— Я не хочу ничего знать, — твердо проговорила Ли, поворачиваясь к Чеду. Она была напряжена, глаза смотрели холодно. Ей отчаянно не хотелось вспоминать о том, что она пережила сама, когда погиб ее муж. — Будь любезен, избавь меня от подробностей.
Чед мгновенно вскочил с дивана.
— Черт побери! С тобой просто не знаешь, как себя вести! Я только хотел рассказать тебе все сам, чтобы ты не узнала случайно, как в прошлый раз… Ты ведь именно этим была особенно недовольна?!
— Ну да, как я узнала обо всем. Ты это пытаешься сказать?
— Да. — Его голос звучал напряженно. — Я пытаюсь быть с тобой честным, Ли. Ты обвиняла меня в том, что у меня были от тебя секреты, и теперь я не хочу никаких тайн. Я мог избрать легкий путь — промолчать и надеяться, что ты никогда ничего об этом не узнаешь. Мало кто, кроме меня и моих родителей, знал, что Шерон ждала ребенка. Когда твоя жена кончает жизнь самоубийством, это уже достаточно плохо. Я не стал оповещать всех, что она убила и ребенка тоже.
Ли увидела глаза Чеда, почувствовала его боль, и ей стало стыдно. Она опустила голову и закрыла лицо руками.

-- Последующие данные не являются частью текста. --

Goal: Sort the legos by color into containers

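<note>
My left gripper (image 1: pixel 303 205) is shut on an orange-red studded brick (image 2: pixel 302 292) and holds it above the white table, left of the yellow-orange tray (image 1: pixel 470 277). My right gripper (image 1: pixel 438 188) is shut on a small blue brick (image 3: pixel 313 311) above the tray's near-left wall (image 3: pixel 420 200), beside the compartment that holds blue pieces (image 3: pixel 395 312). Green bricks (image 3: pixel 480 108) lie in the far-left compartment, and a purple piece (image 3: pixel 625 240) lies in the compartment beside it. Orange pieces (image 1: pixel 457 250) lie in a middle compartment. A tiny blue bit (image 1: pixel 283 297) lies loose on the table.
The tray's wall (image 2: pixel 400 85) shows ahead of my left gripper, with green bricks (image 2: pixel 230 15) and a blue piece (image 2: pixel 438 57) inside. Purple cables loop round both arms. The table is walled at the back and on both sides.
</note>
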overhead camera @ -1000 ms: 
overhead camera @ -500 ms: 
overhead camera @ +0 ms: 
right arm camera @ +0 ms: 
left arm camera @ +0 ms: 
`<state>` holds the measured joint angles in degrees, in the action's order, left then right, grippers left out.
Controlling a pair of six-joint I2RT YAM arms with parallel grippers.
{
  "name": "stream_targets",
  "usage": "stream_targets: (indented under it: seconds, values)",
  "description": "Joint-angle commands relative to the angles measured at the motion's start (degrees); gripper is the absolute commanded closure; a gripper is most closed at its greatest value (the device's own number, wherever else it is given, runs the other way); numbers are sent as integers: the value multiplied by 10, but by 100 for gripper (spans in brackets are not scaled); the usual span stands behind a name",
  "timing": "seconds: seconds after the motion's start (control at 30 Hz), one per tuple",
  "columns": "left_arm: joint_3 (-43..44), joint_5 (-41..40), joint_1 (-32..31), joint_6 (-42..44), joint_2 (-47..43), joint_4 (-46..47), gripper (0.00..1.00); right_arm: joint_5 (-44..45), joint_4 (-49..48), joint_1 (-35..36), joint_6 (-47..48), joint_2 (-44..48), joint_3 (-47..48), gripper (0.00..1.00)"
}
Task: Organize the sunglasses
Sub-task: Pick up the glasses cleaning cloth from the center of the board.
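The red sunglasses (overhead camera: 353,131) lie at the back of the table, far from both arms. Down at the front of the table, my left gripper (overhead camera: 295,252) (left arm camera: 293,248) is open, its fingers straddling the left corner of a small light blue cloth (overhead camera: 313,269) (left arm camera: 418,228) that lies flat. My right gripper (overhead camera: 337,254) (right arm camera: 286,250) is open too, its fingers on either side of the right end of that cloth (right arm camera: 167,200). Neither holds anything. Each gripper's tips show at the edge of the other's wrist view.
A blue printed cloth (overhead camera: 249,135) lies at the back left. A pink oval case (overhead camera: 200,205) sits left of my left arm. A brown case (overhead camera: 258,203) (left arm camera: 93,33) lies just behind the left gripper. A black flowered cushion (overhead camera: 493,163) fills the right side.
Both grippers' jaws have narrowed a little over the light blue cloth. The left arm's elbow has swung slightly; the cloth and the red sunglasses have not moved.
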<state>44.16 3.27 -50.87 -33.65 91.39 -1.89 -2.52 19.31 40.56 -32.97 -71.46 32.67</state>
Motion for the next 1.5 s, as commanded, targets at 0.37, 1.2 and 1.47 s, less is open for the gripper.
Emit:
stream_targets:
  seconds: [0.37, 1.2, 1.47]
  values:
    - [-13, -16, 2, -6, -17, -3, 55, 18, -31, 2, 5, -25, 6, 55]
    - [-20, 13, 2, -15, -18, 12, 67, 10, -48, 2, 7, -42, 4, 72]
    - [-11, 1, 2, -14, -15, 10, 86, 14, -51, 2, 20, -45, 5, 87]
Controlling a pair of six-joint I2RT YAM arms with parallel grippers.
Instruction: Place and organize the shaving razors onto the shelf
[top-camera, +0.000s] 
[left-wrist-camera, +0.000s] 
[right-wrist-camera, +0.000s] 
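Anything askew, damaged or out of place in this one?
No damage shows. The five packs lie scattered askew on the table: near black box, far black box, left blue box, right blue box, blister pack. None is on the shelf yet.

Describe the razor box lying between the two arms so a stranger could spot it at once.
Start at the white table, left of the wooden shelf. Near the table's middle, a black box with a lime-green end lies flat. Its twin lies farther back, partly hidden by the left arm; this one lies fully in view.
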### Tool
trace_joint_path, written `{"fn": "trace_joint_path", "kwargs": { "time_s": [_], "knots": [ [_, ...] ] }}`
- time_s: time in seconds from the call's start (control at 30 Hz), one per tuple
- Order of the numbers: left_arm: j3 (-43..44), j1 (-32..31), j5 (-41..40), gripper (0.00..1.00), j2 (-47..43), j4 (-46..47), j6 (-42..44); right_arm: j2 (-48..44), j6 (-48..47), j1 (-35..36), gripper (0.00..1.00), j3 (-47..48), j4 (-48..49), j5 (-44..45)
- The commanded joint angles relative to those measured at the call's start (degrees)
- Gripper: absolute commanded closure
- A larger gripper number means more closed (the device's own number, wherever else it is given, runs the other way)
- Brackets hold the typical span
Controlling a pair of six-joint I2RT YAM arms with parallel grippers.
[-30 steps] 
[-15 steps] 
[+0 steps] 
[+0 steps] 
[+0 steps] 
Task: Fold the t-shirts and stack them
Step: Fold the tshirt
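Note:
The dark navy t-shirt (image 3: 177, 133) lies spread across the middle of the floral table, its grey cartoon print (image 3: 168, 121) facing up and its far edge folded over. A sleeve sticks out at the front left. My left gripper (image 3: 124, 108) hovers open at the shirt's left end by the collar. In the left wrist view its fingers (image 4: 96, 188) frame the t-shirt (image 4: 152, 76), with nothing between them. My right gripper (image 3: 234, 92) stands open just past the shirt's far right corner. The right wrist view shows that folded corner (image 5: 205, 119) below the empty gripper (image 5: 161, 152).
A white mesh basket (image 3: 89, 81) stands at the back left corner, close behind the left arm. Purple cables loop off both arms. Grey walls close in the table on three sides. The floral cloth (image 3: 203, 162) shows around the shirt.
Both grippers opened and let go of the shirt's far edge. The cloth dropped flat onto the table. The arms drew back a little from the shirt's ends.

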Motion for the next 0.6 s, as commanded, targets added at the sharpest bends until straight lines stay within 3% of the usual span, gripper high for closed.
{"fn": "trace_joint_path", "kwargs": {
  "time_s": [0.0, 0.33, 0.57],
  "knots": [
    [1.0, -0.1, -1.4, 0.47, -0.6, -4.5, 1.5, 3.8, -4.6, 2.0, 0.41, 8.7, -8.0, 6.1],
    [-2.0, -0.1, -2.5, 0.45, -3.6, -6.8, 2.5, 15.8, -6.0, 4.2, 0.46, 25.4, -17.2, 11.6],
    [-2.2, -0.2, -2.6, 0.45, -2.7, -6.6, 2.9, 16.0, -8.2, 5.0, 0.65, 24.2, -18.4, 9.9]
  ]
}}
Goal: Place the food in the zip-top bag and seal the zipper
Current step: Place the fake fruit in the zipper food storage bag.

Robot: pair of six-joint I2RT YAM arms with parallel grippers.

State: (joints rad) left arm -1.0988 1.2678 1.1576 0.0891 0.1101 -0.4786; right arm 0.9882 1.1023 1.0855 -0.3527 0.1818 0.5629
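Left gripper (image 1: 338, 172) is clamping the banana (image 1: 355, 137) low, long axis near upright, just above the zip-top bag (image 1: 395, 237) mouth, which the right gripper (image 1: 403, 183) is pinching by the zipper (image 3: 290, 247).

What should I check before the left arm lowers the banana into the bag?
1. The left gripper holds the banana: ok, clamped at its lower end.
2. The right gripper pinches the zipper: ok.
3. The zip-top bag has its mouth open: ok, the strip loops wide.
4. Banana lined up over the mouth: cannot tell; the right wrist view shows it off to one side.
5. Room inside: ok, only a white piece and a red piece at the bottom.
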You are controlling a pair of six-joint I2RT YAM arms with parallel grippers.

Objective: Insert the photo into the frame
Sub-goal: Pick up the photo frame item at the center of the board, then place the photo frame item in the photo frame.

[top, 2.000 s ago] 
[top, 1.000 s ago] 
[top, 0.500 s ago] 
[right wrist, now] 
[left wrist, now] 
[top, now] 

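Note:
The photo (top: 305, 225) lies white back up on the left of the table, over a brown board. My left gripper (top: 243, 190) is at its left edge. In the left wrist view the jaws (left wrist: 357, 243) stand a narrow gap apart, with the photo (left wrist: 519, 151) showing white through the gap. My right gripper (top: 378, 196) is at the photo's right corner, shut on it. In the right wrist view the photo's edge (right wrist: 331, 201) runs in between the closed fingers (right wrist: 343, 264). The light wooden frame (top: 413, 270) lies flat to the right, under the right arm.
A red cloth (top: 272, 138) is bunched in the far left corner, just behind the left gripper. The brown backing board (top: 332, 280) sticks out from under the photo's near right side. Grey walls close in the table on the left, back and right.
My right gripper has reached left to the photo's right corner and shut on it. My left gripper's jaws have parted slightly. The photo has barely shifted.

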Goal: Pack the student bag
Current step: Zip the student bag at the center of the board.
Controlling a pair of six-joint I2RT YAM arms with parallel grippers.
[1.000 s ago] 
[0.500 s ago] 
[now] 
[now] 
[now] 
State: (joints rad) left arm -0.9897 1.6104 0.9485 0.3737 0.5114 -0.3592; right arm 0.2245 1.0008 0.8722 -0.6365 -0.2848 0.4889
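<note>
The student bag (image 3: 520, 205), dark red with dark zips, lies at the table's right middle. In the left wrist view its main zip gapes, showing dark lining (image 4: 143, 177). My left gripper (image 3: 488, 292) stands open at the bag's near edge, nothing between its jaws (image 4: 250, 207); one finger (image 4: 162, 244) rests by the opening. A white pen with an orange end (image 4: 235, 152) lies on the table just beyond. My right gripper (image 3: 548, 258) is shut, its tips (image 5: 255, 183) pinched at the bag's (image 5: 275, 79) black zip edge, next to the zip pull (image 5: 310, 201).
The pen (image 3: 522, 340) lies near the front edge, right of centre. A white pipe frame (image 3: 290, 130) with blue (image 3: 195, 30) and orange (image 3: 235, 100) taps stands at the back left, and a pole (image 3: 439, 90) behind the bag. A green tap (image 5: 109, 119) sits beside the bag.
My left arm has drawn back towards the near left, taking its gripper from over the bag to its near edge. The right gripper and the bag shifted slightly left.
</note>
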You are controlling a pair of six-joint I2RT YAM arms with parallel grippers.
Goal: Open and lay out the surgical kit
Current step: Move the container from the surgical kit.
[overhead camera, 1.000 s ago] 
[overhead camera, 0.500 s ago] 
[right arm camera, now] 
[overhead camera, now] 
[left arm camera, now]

— Прости меня, Чед, — сокрушенно проговорила Ли. Она позволила прошлому взять верх над собой и теперь сожалела об этом. — Я вела себя как дура. — Ей стало стыдно, что она так бестактно и зло среагировала на откровенность Чеда.
— Ты не сердишься на меня? Знаешь, столько всего пришло ко мне из твоего прошлого, что я уже боюсь — вдруг откроется что-нибудь еще… Если хочешь, расскажи, что же произошло?
— Мы не собирались какое-то время иметь детей. Мысли о беременности, родах, материнстве пугали Шерон. Но она была как ребенок, не могла отвечать за свои поступки и… — Чед обхватил голову руками. Ли так хотелось снова взъерошить густые пряди, отвлечь его от тяжелых воспоминаний, но она удержалась. — Когда Шерон узнала, что беременна, она запаниковала. Возможно, это и привело ее к самоубийству. Я не знаю. И теперь не узнаю уже никогда. — Чед умолк. — Может быть, если бы я был рядом с ней, я успокоил бы ее, как делал много раз…
— Ты был зол на нее? Я хочу сказать, потом, после ее смерти… Ты злился, что она украла у тебя ребенка?
Его синие глаза в упор посмотрели на нее.
— Откуда ты знаешь? Я был просто взбешен, я был в ярости! Я понимал, что должен оплакивать ее, но я не мог, настолько гнев и ярость переполняли меня.
И только теперь Ли решилась прикоснуться к нему.
— Я чувствовала то же самое, когда убили Грега. Я все время спрашивала себя, как он мог так поступить со мной, почему оставил меня одну?!
— Может быть, все так реагируют? Нечем гордиться, конечно, но это так по-человечески.
— Не знаю, по-дурацки это или по-человечески, называй как хочешь. Но я опять сейчас вернулась в прошлое, и мне стало так плохо! Обними меня покрепче, Чед. Я не хочу больше страдать, я так хочу быть счастливой!
Ли прижалась к Чеду, положила голову на его плечо.
— Чед, обними меня, пожалуйста, и люби меня.
— Ты можешь рассчитывать и на то, и на другое, — прошептал он ей на ухо.
10
— Рождество выдалось суматошным и радостным. Чед заехал за Ли и Сарой, чтобы отвезти их на ранчо Диллонов. Поехали они в машине Ли, чтобы поместились все подарки, грудой сложенные на заднем сиденье. Родители Ли тоже были приглашены и обещали непременно приехать. Им по телефону рассказали, как доехать, так что все должны были встретиться уже на ранчо.
Амелия Диллон сбилась с ног, готовясь к этому дню. Антикварный буфет в столовой был уставлен блюдами с ореховым хлебом, пирогами с крохотными кусочками колбасы и сыра, множеством сортов печенья и другими деликатесами, чтобы гости могли полакомиться перед тем, как будет подана индейка. Слева были блюда с десертами. Чед не устоял перед искушением, и, пока ни его мать, ни Ли не видели, отрезал себе большой кусок кокосового торта, нарушив великолепие внушительной формы.
Приехали родители Ли. Они преувеличенно восхищались домом, любезностью хозяев, красиво украшенной елкой. Дом на ранчо произвел на Лоис не такое сильное впечатление, как дом Чеда, но она держалась с великодушным достоинством. Она тактично сделала вид, что не заметила хромоты мистера Диллона. Ли оценила выдержку матери, обычно ей несвойственную.